- **Brief**
Which lines run from the line with "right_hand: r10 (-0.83" through the line with "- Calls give" in the entries below? Print them exactly, both ends included, and nothing more.

START Source material

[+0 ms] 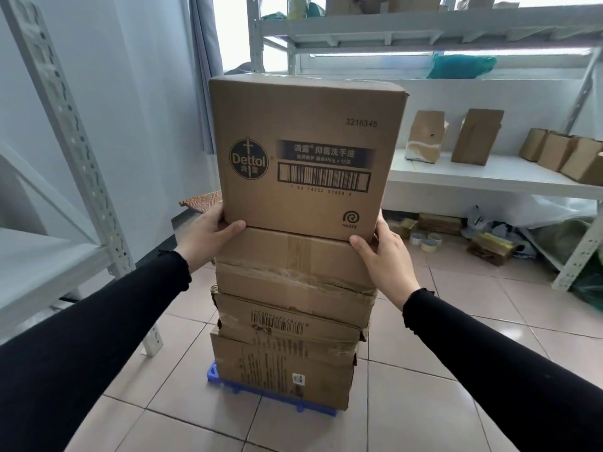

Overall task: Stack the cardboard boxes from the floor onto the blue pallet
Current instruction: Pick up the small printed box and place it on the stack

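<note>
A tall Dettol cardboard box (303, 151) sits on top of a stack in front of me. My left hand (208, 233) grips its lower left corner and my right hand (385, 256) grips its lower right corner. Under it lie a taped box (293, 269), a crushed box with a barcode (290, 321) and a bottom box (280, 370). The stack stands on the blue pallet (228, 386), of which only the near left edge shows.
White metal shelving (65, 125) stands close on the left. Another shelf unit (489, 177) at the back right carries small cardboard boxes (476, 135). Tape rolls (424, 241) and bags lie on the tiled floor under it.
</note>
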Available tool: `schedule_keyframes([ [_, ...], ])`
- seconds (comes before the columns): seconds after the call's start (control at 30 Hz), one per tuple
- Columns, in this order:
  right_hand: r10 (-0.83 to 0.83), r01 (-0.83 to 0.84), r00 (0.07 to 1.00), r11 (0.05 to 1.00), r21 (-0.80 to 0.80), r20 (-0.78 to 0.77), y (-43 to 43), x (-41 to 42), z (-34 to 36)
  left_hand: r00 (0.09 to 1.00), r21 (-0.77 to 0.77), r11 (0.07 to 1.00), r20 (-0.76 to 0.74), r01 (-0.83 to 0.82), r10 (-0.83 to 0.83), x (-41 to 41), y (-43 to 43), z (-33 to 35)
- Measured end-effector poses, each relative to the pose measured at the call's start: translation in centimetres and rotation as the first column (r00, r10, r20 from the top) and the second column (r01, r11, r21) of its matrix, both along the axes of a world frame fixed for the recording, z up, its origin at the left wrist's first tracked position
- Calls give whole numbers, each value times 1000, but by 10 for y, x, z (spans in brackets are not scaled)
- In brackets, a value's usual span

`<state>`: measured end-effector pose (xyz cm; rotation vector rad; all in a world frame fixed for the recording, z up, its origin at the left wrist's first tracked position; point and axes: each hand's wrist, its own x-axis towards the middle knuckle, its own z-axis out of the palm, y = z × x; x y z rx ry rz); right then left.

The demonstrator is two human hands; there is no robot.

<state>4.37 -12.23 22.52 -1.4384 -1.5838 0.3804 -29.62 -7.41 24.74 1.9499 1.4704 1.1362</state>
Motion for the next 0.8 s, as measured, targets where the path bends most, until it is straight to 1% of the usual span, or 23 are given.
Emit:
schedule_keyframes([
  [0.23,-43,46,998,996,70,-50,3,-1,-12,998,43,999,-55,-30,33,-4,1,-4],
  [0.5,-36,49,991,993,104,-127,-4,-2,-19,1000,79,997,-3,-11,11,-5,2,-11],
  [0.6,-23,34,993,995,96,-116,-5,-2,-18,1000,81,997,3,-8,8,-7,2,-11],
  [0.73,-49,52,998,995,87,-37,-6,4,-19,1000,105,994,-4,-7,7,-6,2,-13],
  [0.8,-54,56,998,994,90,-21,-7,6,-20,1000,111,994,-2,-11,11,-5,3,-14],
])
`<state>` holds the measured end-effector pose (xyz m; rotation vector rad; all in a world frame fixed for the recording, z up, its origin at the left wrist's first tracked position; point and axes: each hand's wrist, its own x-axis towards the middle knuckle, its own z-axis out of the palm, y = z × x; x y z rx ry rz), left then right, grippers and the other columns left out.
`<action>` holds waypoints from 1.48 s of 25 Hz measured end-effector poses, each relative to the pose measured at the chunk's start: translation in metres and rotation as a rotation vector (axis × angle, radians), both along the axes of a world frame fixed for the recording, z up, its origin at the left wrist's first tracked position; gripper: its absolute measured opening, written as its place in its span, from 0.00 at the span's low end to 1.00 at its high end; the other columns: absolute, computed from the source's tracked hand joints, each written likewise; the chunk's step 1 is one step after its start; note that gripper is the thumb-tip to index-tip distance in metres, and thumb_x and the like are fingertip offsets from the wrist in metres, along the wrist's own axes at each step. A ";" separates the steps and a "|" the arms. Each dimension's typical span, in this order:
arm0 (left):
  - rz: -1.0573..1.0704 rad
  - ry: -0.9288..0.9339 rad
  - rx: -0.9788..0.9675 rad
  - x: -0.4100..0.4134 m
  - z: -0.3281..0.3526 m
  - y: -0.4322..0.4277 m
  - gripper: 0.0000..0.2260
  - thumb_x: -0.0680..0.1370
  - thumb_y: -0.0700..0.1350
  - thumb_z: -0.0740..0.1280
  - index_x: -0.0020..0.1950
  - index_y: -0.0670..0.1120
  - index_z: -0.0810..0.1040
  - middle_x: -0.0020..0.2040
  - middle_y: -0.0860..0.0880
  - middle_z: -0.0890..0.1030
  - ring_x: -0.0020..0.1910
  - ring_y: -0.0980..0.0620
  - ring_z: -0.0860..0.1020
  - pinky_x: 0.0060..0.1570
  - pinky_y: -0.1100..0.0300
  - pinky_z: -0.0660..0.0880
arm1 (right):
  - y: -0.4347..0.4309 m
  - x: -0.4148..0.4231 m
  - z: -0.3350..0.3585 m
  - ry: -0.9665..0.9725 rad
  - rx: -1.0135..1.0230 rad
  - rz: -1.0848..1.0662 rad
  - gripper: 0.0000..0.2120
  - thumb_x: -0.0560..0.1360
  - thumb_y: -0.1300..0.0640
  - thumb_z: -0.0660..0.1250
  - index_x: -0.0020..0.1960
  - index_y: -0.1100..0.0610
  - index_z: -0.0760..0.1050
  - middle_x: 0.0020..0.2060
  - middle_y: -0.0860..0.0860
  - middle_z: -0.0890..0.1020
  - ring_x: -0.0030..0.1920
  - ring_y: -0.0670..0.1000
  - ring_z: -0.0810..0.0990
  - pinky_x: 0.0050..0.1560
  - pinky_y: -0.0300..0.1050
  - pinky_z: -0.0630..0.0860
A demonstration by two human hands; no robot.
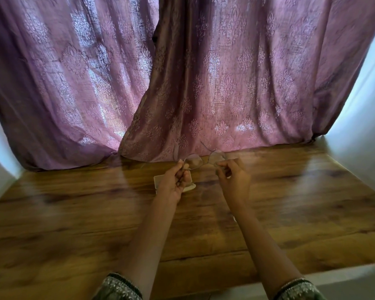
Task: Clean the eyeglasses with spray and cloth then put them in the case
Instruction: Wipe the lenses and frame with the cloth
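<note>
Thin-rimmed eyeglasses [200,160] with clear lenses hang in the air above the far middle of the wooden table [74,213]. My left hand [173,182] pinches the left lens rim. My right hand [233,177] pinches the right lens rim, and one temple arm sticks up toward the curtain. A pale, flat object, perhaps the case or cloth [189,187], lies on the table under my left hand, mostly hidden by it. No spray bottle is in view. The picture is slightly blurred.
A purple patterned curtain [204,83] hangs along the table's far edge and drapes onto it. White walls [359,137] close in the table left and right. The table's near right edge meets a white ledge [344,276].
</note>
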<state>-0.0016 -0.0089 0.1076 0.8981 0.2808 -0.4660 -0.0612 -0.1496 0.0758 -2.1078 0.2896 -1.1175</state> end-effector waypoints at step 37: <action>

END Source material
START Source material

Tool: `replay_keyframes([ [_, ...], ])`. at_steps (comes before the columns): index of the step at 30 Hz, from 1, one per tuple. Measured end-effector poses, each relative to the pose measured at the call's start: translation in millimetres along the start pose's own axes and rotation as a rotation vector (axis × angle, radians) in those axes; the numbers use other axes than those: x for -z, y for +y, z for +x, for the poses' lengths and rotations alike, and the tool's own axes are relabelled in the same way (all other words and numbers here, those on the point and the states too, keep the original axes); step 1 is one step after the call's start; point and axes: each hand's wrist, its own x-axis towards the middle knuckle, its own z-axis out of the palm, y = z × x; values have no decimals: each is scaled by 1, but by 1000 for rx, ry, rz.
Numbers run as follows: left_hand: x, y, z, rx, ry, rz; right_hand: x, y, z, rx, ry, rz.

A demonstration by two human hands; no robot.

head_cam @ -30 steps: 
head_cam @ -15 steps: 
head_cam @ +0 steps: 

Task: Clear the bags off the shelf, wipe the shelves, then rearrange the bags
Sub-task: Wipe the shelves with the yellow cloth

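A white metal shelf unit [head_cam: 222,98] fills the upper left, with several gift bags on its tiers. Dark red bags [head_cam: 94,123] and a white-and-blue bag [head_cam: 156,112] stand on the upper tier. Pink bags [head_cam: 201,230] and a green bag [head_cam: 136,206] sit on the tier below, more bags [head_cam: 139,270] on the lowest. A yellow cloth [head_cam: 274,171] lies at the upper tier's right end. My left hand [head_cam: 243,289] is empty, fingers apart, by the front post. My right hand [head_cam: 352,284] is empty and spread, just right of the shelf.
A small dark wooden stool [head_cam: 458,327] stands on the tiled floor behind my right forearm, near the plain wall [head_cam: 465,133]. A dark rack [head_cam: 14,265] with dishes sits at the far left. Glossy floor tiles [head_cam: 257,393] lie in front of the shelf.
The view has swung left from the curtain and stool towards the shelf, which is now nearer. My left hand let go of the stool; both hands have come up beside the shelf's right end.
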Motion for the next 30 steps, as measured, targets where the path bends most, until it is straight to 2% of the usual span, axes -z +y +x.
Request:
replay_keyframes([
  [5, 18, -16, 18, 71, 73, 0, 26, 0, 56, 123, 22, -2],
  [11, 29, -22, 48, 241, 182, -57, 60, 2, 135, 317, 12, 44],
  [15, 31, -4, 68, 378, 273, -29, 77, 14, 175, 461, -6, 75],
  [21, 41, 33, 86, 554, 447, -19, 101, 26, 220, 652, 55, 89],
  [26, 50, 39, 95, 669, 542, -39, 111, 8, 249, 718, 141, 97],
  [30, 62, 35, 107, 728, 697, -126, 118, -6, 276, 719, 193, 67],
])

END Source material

- **Result**
  right_hand: r10 (-0.83 to 0.83), r01 (-0.83 to 0.84), r00 (0.07 to 1.00), r11 (0.05 to 1.00), r21 (-0.80 to 0.80), r20 (-0.78 to 0.77), y (-43 to 43), x (-41 to 42), z (-34 to 36)
  left_hand: r00 (0.09 to 1.00), r21 (-0.77 to 0.77), r11 (0.07 to 1.00), r20 (-0.76 to 0.74), r01 (-0.83 to 0.82), r10 (-0.83 to 0.83), x (-41 to 41), y (-43 to 43), z (-33 to 35)
- Measured end-effector poses, each relative to the pose measured at the call's start: translation in centimetres and rotation as the first column (r00, r10, r20 from the top) and the second column (r01, r11, r21) of its matrix, both along the axes of a world frame fixed for the recording, z up, its origin at the left wrist's first tracked position
- Calls give whole numbers, each value times 1000, but by 10 for y, x, z (spans in brackets are not scaled)

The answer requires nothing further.